A Torch Against the Night
- First edition book cover
- Author: Sabaa Tahir
- Language: English
- Series: An Ember in the Ashes series
- Genre: Young adult, romantic fantasy, low fantasy
- Publisher: Razorbill
- Publication date: August 30, 2016
- Publication place: United States
- Media type: Print (hardcover and paperback), audiobook, e-book
- Pages: 452
- ISBN: 978-1-101-99887-8
- OCLC: 948088459
- LC Class: PZ7.1.T33 To 2016
- Preceded by: An Ember in the Ashes
- Followed by: A Reaper at the Gates

= A Torch Against the Night =

2016 novel by Sabaa Tahir

A Torch Against the Night is a young adult fantasy romance novel written by Pakistani-American author Sabaa Tahir. It was published on August 30, 2016, by Razorbill, an imprint of Penguin Random House. It is the second book in the An Ember in the Ashes series, preceded by An Ember in the Ashes and followed by A Reaper at the Gates. The story follows three different first-person narrators: former slave Laia, determined to free her brother from prison; former Empire soldier Elias, who has deserted to help Laia; and Helene, the reluctant Blood Shrike for the Empire and Elias's former best friend, who has been tasked with hunting him down.

==Plot==
The second book in the Ember Quartet picks up where the first book left off. Laia, a Scholar, and Elias, a Martial, are running for their lives from the Empire. They plan to head to Kauf prison, where they will attempt to free Darin, Laia's brother. Darin has special skills as a blacksmith that make him essential to the Scholars' survival.

Meanwhile, the story also follows Helene Aquilla, who was Elias's best friend and has now been charged by the new Emperor—her old enemy Marcus—with hunting Elias down. With help from her friends Faris and Dex, Helene begins the difficult task. The Commandant Keris Veturia—Elias's mother and Emperor Marcus's recently promoted lieutenant—makes things more difficult by assigning a man named Avitas Harper to accompany Helene.
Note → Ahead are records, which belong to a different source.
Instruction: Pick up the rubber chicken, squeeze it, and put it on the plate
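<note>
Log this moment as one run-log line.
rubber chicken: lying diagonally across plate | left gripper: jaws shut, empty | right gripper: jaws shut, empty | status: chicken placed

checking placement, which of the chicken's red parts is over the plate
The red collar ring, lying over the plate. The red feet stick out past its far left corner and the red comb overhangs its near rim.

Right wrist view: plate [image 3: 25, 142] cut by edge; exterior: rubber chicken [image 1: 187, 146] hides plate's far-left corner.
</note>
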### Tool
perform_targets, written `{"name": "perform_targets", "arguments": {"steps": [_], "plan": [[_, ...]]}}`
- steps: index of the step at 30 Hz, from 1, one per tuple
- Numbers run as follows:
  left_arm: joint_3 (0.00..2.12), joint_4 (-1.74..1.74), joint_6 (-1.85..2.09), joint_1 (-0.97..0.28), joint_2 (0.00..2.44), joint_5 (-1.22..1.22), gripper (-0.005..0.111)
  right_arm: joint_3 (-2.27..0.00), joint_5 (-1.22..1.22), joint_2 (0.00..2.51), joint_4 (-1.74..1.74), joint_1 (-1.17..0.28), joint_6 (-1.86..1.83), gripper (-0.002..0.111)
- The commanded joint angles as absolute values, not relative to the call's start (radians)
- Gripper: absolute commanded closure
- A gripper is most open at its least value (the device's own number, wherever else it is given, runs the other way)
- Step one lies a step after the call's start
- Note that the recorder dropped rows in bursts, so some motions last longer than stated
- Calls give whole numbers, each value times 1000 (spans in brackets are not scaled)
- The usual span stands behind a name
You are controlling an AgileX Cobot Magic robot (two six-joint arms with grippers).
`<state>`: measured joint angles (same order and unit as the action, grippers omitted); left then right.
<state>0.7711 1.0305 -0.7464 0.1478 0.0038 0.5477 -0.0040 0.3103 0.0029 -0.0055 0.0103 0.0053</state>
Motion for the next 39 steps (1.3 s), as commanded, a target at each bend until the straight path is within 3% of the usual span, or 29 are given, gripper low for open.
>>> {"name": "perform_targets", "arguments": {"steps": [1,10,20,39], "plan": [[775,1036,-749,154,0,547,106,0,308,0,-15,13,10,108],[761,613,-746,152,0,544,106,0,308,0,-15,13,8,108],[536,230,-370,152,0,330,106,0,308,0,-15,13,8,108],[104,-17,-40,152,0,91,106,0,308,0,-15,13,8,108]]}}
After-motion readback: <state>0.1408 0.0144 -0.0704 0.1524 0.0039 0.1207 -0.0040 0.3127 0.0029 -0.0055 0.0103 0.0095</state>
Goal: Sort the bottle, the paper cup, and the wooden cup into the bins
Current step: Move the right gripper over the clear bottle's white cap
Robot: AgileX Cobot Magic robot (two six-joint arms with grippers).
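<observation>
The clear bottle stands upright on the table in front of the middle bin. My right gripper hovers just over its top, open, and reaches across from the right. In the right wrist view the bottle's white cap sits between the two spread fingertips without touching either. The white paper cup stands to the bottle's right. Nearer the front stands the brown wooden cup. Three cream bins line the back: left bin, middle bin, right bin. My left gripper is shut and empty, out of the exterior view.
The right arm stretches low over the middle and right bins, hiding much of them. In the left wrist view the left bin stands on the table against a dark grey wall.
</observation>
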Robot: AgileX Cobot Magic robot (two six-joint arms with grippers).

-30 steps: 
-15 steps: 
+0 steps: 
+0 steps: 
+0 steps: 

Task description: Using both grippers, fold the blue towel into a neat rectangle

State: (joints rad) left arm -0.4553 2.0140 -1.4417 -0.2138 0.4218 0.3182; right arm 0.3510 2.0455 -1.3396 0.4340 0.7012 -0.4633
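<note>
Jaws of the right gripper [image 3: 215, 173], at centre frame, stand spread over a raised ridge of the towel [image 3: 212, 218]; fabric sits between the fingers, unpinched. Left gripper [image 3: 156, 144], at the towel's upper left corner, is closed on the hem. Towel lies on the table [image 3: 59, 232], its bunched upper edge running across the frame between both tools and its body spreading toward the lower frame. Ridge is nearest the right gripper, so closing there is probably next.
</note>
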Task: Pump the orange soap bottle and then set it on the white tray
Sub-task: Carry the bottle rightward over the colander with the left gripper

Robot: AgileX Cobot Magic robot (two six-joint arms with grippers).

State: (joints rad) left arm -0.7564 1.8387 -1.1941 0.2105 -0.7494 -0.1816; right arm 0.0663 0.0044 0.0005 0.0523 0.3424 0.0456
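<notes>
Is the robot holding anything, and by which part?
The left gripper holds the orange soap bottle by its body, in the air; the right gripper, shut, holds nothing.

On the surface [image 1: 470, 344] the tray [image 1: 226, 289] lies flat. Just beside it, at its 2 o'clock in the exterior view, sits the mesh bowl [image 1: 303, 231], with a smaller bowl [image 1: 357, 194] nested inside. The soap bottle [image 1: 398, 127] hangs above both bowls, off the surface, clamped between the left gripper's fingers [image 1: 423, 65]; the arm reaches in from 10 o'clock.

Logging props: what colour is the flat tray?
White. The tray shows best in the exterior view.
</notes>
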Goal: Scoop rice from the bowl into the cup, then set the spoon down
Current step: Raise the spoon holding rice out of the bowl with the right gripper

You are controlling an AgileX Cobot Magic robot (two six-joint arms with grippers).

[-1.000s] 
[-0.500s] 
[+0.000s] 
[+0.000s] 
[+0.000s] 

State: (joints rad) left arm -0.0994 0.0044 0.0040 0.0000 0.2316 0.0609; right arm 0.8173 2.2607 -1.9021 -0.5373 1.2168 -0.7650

Along the way, Laia and Elias face the agents of their enemies—Emperor Marcus, the Commandant, and even supernatural creatures who are hunting Laia for reasons she doesn't yet understand.

==Development==
Tahir has stated the global refugee crisis, her childhood, news about child soldiers and the novel On Killing inspired A Torch Against the Night.

==Reception==
Publishers Weekly, in a starred review, stated the novel "has a darker tone and even higher stakes than its predecessor, setting the stage for a thrilling conclusion." Kirkus Reviews called the novel "An excellent continuation of a series seemingly designed for readers of the political, bloody fantasy style du jour, set apart by an uncommon world." The A.V. Club, TheGuardian.com and The Christian Science Monitor praised the novel's way of subverting the young adult fiction genre's clichés.

A Torch Against the Night is included in Time magazine's list of The 100 Best Fantasy Books of All Time.